Resource leaks, timeouts when using the default "thread" reporting mechanism: new thread created for each message

bsmedberg-xometry commented 2 years ago

We tried adopting pyrollbar into our production applications yesterday, and had to disable it for causing timeouts and other resource issues.

After investigation, I believe that the problem is in the way the default thread reporting mechanism works:

upon report, it launches a completely new thread for each item that is submitted: https://github.com/rollbar/pyrollbar/blob/4eb8a80a04abb66784d187fe1b6f04680a591d3a/rollbar/__init__.py#L1508
it stores references to these threads in a global Queue object _threads
when the thread runs, it pulls something off the _threads Queue... but there's no guarantee that it pull itself off the queue; it could be pulling any thread off the queue!
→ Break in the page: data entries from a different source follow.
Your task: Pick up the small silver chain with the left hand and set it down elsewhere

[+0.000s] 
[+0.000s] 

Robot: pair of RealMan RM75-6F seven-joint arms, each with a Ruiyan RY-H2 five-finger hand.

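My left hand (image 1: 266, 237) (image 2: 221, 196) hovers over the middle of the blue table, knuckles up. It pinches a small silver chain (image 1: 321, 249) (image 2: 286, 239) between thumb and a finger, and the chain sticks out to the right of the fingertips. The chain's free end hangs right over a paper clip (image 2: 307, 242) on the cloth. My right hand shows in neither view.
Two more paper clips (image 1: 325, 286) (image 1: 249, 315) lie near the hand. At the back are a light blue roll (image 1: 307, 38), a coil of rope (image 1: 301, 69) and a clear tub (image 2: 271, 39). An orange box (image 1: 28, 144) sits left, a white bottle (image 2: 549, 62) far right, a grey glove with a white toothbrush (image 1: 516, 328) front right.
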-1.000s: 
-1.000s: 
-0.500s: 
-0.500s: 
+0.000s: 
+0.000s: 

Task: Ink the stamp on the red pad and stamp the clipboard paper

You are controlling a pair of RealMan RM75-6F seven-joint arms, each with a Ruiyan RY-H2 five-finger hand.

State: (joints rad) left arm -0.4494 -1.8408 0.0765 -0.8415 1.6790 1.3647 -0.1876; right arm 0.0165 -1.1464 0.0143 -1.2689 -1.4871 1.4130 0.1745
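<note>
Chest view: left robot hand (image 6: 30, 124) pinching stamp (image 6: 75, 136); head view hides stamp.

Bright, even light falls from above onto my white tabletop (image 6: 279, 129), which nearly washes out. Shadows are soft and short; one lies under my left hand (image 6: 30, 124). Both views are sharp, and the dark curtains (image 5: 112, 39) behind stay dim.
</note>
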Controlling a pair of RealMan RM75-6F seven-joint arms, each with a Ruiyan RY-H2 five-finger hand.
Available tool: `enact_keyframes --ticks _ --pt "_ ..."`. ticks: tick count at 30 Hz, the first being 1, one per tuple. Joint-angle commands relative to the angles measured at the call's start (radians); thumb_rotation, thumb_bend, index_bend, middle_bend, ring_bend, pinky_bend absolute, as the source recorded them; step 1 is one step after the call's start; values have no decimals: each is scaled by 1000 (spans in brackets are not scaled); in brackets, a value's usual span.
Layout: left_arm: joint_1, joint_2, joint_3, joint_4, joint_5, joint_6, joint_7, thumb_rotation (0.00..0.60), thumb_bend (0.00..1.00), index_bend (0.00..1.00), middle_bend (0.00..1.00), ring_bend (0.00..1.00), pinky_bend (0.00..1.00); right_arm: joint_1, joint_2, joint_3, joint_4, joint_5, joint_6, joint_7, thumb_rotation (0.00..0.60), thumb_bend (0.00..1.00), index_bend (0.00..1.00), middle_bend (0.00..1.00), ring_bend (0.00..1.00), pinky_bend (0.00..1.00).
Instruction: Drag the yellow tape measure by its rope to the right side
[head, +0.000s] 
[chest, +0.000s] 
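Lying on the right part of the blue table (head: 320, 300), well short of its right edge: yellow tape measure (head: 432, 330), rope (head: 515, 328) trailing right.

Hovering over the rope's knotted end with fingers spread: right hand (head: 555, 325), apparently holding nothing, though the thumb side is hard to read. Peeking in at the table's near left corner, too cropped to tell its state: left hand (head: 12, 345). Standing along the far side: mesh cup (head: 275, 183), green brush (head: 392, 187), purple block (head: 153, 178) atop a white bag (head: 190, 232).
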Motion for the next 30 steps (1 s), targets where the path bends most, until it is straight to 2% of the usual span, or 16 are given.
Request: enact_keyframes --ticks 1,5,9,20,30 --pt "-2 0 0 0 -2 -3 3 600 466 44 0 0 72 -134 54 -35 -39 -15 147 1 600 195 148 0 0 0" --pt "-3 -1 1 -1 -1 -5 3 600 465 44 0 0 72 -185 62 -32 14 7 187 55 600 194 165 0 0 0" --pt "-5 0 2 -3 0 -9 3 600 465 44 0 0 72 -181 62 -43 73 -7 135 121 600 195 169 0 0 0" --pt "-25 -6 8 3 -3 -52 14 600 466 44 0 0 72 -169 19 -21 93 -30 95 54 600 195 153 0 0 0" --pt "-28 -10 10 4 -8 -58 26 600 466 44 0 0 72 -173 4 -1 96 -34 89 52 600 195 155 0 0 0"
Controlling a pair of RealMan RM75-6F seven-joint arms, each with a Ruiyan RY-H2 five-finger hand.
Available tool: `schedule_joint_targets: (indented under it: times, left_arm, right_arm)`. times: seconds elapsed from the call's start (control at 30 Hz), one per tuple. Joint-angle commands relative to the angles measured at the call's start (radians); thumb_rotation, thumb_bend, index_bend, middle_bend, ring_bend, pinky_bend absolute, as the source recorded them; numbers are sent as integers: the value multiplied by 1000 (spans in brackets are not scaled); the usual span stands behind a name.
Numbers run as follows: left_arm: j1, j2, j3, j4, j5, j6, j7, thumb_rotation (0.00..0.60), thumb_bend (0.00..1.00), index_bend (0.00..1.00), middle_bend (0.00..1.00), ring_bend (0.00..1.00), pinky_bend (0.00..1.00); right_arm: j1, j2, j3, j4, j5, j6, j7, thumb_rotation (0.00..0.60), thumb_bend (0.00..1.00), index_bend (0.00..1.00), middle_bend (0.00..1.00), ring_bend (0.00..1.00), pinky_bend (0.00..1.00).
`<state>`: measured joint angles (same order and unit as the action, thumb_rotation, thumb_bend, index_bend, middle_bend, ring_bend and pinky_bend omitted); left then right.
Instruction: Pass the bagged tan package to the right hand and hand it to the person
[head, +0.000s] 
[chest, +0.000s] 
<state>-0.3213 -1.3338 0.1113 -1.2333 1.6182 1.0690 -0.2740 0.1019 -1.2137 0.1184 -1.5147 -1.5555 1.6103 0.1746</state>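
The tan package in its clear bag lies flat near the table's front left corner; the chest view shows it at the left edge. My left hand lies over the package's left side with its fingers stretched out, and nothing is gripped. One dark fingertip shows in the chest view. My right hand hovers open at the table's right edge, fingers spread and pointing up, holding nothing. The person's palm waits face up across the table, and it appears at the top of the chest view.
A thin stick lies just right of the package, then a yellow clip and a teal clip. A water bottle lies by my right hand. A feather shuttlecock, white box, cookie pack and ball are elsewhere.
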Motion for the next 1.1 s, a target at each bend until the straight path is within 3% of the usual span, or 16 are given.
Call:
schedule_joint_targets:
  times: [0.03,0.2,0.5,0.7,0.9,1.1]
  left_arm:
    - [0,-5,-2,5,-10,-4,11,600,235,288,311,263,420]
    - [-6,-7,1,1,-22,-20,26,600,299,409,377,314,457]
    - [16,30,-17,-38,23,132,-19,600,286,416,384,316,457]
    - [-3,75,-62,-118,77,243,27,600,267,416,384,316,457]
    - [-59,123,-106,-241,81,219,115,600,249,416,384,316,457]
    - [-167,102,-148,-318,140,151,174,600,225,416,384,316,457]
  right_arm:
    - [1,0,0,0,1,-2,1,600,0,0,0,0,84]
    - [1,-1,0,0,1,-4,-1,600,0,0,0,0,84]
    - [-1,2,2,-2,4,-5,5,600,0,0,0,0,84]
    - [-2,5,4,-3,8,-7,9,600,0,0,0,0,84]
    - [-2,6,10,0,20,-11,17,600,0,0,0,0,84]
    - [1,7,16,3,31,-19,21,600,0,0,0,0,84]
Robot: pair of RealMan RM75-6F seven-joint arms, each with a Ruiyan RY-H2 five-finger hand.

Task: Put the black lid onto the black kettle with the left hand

The purpose of the global _threads queue is to allow the code to .join() the queue at shutdown (although this mechanism is only used for lambdas).

I'm pretty sure that this mechanism is leaking either actual OS threads or (more likely) python objects and resources like mutexes; I'm not 100% sure how, but the fact that threads don't pull themself out of the queue is likely the problem.

In any case, this threading mechanism is very inefficient: individual threads a heavyweight mechanism for queuing small tasks. It would be much better to have a single background thread or a small background thread pool that processes a queue of items to post; this work thread(s) poll/block on the queue and post items.

danielmorell commented 2 years ago

Let me investigate this a bit more. But initially, I think using a tread pool might be the best option.

ghost commented 1 year ago

The fix is on its way, but it takes some time as touching the thread pool involves some risk. Alternatively, you can try using our httpx or async handler. Using one of those would entirely bypass the new thread issue. The handler can be set by passing the handler argument to the init() function: rollbar.init(handler='async')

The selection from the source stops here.